U.S. Misses Deadline in NSA ‘Dragnet’ Case, Has Excuse


     MANHATTAN (CN) – The federal government wants more time to defend its massive domestic surveillance program against the ACLU’s claims that it is an unconstitutional “dragnet” on the phone records of every American.
     A brief opposing the ACLU’s demands for a preliminary injunction was due Thursday, but the government said in a letter that night to U.S. District Judge William Pauley III that it needed more time.
     Acknowledging that its request came at the “last minute,” the government said it had already obtained the “plaintiffs’ gracious consent.” Thursday had also been the deadline for the ACLU to oppose a motion to dismiss. The government persuaded the ACLU to delay its filing because “fairness will best be served by keeping their respective submissions simultaneous.”
     “We anticipated making a timely filing this evening until, at approximately 7 p.m., we were made aware of one factual issue that needs to be explored before we will be in a position to finalize our papers, including supporting declarations,” Assistant U.S. Attorney David Jones wrote.
     His office declined when pressed by Courthouse News to further explain what prompted the last-minute delay.

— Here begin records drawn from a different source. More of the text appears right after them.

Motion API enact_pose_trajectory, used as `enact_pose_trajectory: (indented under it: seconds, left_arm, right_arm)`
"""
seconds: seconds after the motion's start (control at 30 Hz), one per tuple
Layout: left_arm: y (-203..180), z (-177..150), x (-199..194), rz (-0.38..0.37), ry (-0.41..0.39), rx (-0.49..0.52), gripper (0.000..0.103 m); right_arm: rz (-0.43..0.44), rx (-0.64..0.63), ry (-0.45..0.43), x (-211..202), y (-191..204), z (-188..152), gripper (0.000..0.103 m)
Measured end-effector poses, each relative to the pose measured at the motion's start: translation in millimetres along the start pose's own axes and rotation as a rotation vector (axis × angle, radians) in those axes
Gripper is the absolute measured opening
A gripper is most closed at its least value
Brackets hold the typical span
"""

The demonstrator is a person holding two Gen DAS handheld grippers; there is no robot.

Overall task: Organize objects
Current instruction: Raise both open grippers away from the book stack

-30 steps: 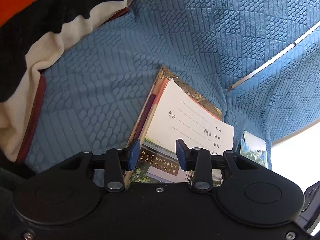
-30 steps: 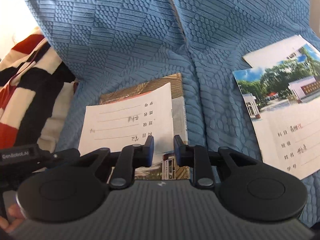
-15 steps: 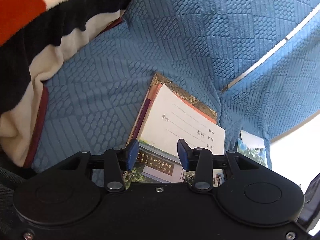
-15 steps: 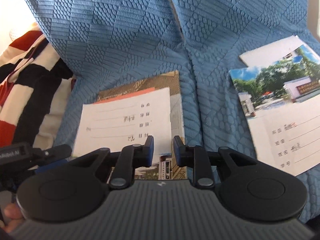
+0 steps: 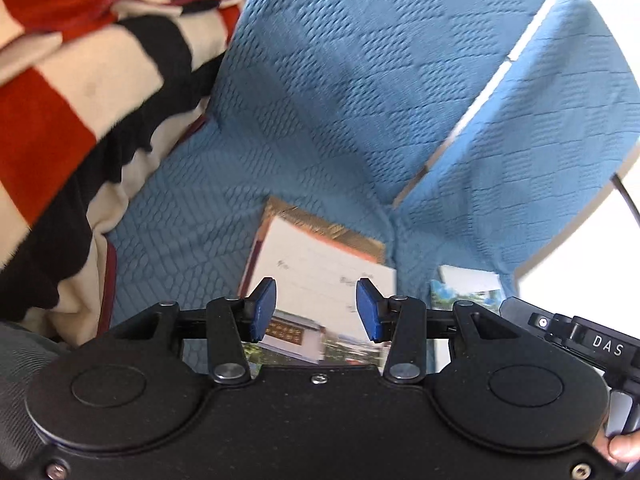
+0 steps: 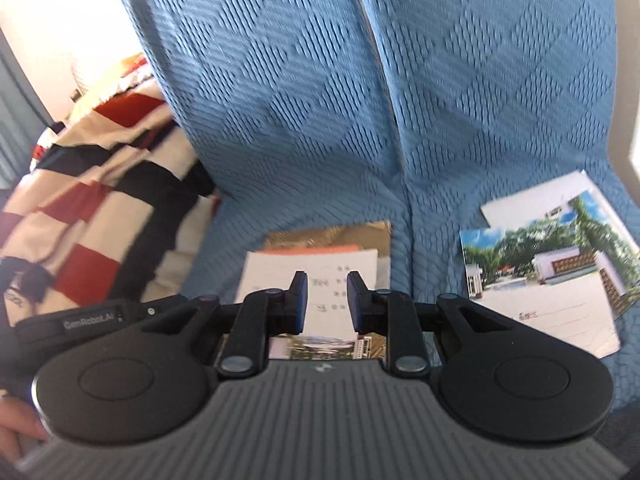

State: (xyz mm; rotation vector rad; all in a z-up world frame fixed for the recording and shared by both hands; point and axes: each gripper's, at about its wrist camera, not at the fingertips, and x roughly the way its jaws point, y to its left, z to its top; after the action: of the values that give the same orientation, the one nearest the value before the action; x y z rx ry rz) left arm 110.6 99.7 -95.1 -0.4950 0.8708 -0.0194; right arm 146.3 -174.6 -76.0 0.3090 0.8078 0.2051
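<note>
Blue quilted fabric covers the sofa (image 6: 460, 92), and the things being sorted lie on its seat. A stack of notebooks (image 6: 320, 276) rests on the left cushion, just beside the seam between the cushions, a white lined cover on top and a gold-brown one showing beneath. Across the seam, on the right cushion, lie two more notebooks (image 6: 536, 276) with a photo of trees and a building on the upper one. Left of the stack sits a striped blanket (image 5: 80, 92) in red, black and cream.

Both tools hover above the stack, and neither grips anything. The left gripper (image 5: 316, 306) has just been opening, with only air between its blue pads; the right gripper (image 6: 323, 304) stands released with a narrower gap, likewise empty.

My reading is that the stack has been set down and this is the pause between placements. Next would come the pair on the right cushion: reach across the seam, pinch a thin cover edge, and bring it over squarely onto the stack.
</note>
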Motion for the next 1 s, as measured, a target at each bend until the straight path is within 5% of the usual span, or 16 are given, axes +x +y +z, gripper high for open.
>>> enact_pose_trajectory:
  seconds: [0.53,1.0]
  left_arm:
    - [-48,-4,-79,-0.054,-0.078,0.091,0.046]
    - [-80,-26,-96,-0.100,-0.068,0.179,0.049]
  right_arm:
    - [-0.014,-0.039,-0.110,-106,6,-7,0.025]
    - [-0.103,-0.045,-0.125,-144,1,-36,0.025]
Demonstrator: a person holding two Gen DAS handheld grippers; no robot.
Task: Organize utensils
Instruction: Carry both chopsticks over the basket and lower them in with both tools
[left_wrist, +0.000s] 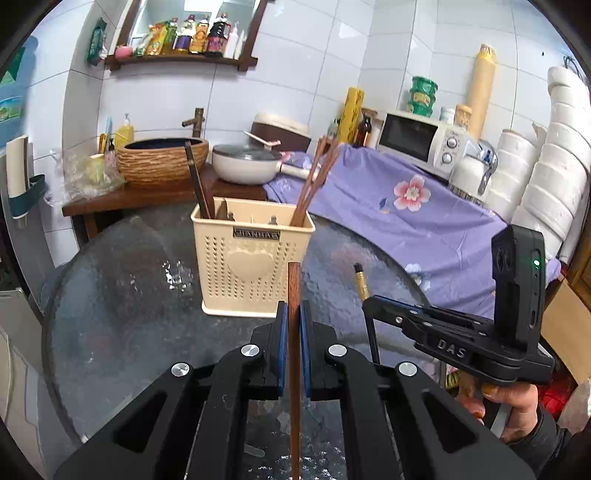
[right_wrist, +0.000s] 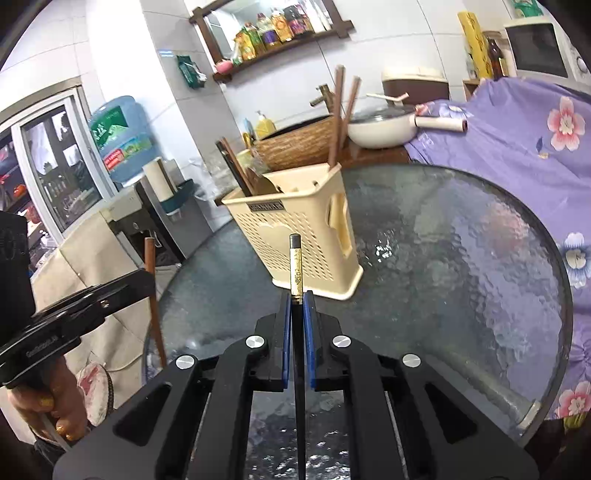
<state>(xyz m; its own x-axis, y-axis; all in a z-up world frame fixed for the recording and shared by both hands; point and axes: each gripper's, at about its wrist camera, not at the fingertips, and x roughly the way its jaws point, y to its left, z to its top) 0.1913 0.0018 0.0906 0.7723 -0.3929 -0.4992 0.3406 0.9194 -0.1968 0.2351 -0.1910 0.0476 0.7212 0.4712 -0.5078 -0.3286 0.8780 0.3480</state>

Its defense of the spying has been unwavering, however, even in the face of unsealed rulings from the Foreign Intelligence Surveillance Court that blast the surveillance for its “flagrant violation” of privacy and the U.S. Constitution.
     The government wants until Oct. 1 to file, with reply papers then due on Oct. 15.
     It is unclear whether any delay would affect the trial scheduled for Nov. 1. The ACLU had wanted the injunction in advance of that date, stopping the National Security Agency’s mass phone call-tracking program and quarantining its data.
     The NSA’s actions were revealed in May by Edward Snowden, who leaked to The Guardian and The Washington Post a secret court order that forced Verizon to “turn over, every day, metadata about the calls made by each of its subscribers over a three-month period ending on July 19, 2013.”
     This prompted the ACLU to file suit in June, calling the “dragnet” surveillance unconstitutional. It says the government collects information about every telephone call made by every American, including the time the call started and the length of each conversation.
     The NSA then uses that data to create a “rich profile of every citizen as well as a comprehensive record of citizens’ associations with one another,” according to a 48-page memo of law supporting the ACLU’s motion for a preliminary injunction.
     Civil libertarians fear that the surveillance not only invades its privacy but “threatens to dissuade potential clients and others from contacting them, and compromises their ability to serve their clients’ interests and their institutional missions.”
     In August, defendant James R. Clapper, director of National Intelligence, filed a 52-page motion to dismiss on the grounds that the Southern District of New York lacks jurisdiction to hear the case.
     Clapper also claimed that the program defends the country from terrorism.
     “National security investigations often have remarkable breadth, spanning long periods of time and multiple geographic regions to identify terrorist groups, their members, intended targets and means of attack, many of which are often unknown to the intelligence community at the offset,” the government wrote in its memorandum of law in support of motion to dismiss the complaint.
     Section 215 of the Patriot Act expanded the government’s power to track tangible things upon showing reasonable grounds to believe they are relevant to an authorized investigation.